Finding the perfect cup of coffee in Grass Valley, Nevada City and Truckee-Tahoe

SPECIALTY COFFEE ROASTERS, RETAILERS and coffeehouses are booming in the foothills and Sierra, enhancing our culinary scene, creating new community gathering places and bolstering the region’s economy.

Coffeehouses in Grass Valley and Nevada City sell award-winning “third wave” Temple Coffee from Sacramento. On the ski slopes of Northstar at the Ritz Carlton Lake Tahoe, Café Blue offers award-winning Blue Bottle Coffee from San Francisco.

Some are pioneers of the artisan coffee movement, such as Carolines Coffee Roasters in Grass Valley and Alpen Sierra Coffee in the Lake Tahoe area, among others.

In 1984, Caroline Fike, her husband Chuck and son Trace, saw a niche market for coffee in the foothills. Their impetus was an inability to get fresh coffee.

Chuck and Trace traveled to Southern California to learn the roasting process under Carl Ernst Diedrich, a German immigrant who was a pioneer in America’s specialty coffee roasting industry. The Fikes bought one of Diedrich’s first commercial roasters, an IR12 in 1984 and brought it back to Grass Valley.

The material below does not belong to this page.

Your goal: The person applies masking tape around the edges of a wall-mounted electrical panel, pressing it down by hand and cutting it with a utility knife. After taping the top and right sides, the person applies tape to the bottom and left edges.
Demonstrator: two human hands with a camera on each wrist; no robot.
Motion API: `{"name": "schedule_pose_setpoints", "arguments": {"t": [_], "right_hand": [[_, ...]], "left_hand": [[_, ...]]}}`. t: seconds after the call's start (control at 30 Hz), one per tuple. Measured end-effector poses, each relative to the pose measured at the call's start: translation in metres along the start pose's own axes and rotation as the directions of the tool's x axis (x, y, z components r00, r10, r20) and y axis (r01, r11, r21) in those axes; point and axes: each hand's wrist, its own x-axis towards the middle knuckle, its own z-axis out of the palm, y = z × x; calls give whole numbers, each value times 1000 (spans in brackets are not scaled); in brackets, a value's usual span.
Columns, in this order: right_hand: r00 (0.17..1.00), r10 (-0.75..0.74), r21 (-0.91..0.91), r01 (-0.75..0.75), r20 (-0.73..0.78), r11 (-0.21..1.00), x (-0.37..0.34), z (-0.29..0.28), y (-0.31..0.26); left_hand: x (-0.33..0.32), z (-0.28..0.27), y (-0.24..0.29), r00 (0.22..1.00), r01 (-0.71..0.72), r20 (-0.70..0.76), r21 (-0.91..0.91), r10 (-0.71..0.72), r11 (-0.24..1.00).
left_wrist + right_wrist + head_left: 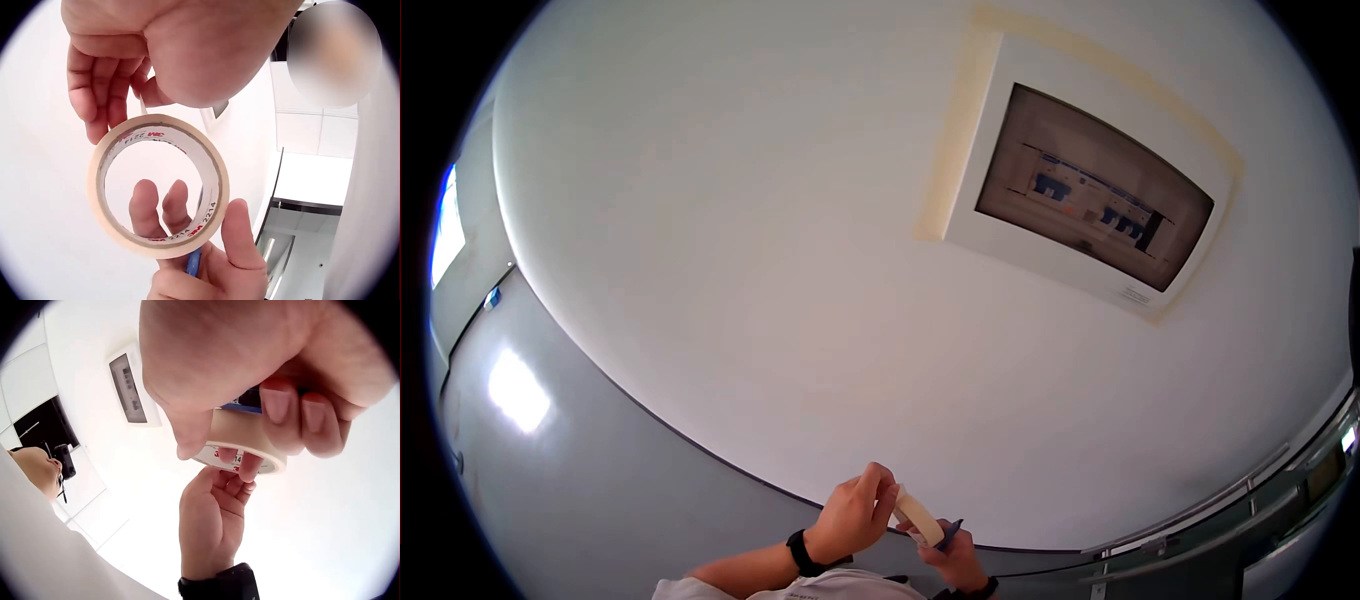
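Observation:
A roll of cream masking tape (97,203) with 3M 2214 printed inside its core is held between both hands, low in the head view. My right hand (960,565) grips the roll, two fingers passing through the core and the thumb against the outside. A slim blue tool (194,262) is also tucked in that hand; most of it is hidden by the fingers. At the roll's upper edge, my left hand (855,515) pinches the loose tape end (143,105), and a short strip stands up from the roll there.
A white breaker box (975,230) with a tinted window is set in the pale wall (750,250). Strips of masking tape (960,110) border its edges. Grey floor (600,480) lies at lower left, and a railing-like structure (1200,530) runs along the lower right.

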Motion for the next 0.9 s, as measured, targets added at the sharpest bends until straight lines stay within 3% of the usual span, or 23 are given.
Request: {"name": "schedule_pose_setpoints", "arguments": {"t": [0.13,0.2,0.27,0.3,0.37,0.43,0.5,0.57,0.63,0.73,0.83,0.87,0.9], "right_hand": [[994,59,90,-67,93,994,18,23,-20],[990,64,118,-79,125,990,22,31,-18],[968,217,108,-231,122,967,27,45,-21],[970,217,119,-230,112,966,30,52,-26],[996,86,-9,-85,13,996,41,64,-40],[991,116,15,-115,-65,993,46,67,-46],[987,40,-151,-64,-154,986,47,68,-52],[977,81,-179,-118,-199,977,45,74,-77],[972,12,-289,-80,-233,954,44,73,-93],[946,-32,-181,-28,-323,983,48,50,-74],[973,14,-262,-75,-229,962,50,32,-89],[989,16,-273,-57,-149,960,48,19,-84],[987,11,-261,-53,-160,964,46,14,-86]], "left_hand": [[-4,-21,-12,1000,18,-3,-38,-18,999],[-7,-32,-24,996,14,-83,-48,-18,999],[-6,-45,-34,996,6,-86,-10,-7,1000],[-5,-53,-39,995,2,-95,25,1,1000],[-1,-63,-45,990,-68,-118,55,74,996],[6,-68,-49,979,-144,-134,75,153,987],[10,-69,-48,950,-224,-207,70,234,972],[11,-66,-45,950,-232,-207,39,235,972],[15,-64,-36,945,-243,-222,13,240,970],[20,-62,-21,929,-272,-245,50,276,961],[31,-66,-5,921,-311,-190,166,339,936],[38,-64,-1,937,-258,-215,101,275,961],[46,-68,4,926,-272,-231,146,300,951]]}}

In the early days, Trace logged up to 85,000 miles a year to market Carolines’ coffee to small grocery stores and businesses around the state, from Redding to Yosemite and points in between. “We were roasting coffee and delivering it the same day, for the ultimate flavor,” says Trace.

In 1998, the Fikes upgraded to a Diedrich IR24 to handle all the new business. Nowadays, Trace roasts the coffee five days a week on the IR24, totaling up to 12,000 lbs. a month. Chuck and Caroline have retired, and the managers are Trace’s wife Holly and her sister Becky Miller, along with Trace.

Carolines carries a wide assortment of coffees from around the world: organic, fair-trade, decaf and more. You can find its coffee in 10 grocery stores within a 40-mile radius, and more than 100 different other businesses, including restaurants, offices, hotels and schools.

The coffeehouse has an extensive hot and cold drinks menu, along with soups, salads and sandwiches. It also sells teas, candies, coffee supplies and accessories, along with its legendary gift baskets.

Other Specialty Coffee Pioneers

Besides Carolines, Sierra Mountain Coffee Roasters was established in 1985 in Grass Valley. Sierra Mountain Coffee Roasters purchases organic specialty coffee beans, and it air roasts the beans in small batches four times per week.

Sierra specialty coffee pioneers include Christian Waskiewicz, who was inspired to create Alpen Sierra Coffee Company in Lake Tahoe. Serving its first cup of coffee in an historic log cabin on the South Shore in 1991.

Along with the pioneers, other artisan coffeehouses—from the foothills to Truckee-Tahoe—are opening or expanding rapidly.

This summer, Brew Bakers Family Cafe opened on Mill Street in historic Grass Valley, offering “third wave” Temple Coffee. “We’re excited and honored to be partnered with such a leader,” says owner Robin Spencer.

Across the street from Brew Bakers, a local startup called Fable Coffee is opening its first store this winter, next to the Art Deco-style Del Oro Theatre. Fable operates a popular coffee cart at the Nevada City Farmers Market.

In Grass Valley, Summer Thyme’s offers free-trade, organic specialty coffees, thanks to a new Italian-made La Marzocco espresso machine. Its baristas are regionally well known for their creative latte art.

In downtown Truckee, Coffeebar has built a loyal following. Since opening its Truckee location in 2010, Coffeebar has become an integral part of the community. Last year Coffeebar opened a second coffeehouse in southwest Reno.

Truckee also recently became home to Dark Horse Coffee Roasters, which offers coffee in cold-brew, French press, and pour-over styles in a stylish coffeehouse. Its co-owner grew up on Kauai, surrounded by coffee fields.